■ WHAT THIS TASK INVOLVES ■
Take the lines below beginning at the line that has "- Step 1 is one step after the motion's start" and stopping after the line that has "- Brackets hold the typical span", and print them exactly as they are, with no other lines.

________________

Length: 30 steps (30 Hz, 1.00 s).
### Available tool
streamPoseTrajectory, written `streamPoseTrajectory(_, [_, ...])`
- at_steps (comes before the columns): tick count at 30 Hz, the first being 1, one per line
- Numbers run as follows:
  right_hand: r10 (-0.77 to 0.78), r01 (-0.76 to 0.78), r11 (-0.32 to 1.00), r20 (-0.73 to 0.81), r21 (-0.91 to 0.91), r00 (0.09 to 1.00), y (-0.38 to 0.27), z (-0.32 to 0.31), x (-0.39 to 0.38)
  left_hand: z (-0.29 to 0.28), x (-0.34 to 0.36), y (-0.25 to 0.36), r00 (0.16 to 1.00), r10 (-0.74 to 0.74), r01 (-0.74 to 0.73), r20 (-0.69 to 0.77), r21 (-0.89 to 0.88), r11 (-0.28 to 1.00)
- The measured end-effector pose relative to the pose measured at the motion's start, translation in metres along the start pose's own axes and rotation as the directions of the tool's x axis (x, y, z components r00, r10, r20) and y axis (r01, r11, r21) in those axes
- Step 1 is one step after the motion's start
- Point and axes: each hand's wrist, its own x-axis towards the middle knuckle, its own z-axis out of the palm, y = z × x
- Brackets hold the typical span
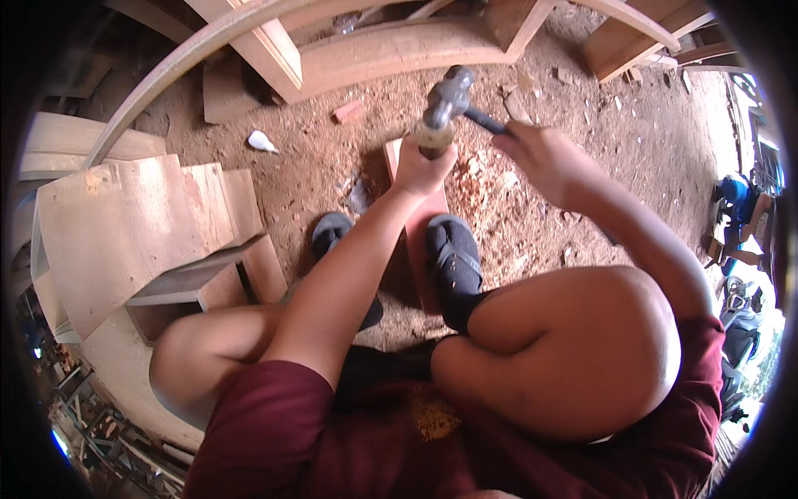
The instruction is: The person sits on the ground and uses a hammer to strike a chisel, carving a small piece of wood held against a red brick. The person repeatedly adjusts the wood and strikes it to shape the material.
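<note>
My right hand (549, 162) is closed round the dark handle of a ball-peen hammer (450, 98). The grey hammer head is right at the top of a chisel (434, 138); whether they touch I cannot tell. Wrapped round the chisel is my left hand (422, 170), with only the pale handle end showing above the fist; its blade is hidden. Beneath that hand a reddish wooden board (426, 208) lies lengthwise on the ground, between my feet. My right sandalled foot (455, 254) rests on or against its edge.
Wood shavings (474, 179) are scattered beside the board. Pale wooden panels (125, 233) stand at the left, with a box-like piece (204, 283) by my knee. A curved wooden frame (399, 54) spans the far side. A small reddish block (349, 111) and a white object (261, 141) lie on the dirt.
</note>
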Motion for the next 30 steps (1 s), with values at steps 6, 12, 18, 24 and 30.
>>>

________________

■ EXPECTED ANSWER ■
- Step 1 is one step after the motion's start
- Point and axes: each hand's wrist, its own x-axis towards the middle knuckle, its own z-axis out of the palm, y = z × x
- Brackets hold the typical span

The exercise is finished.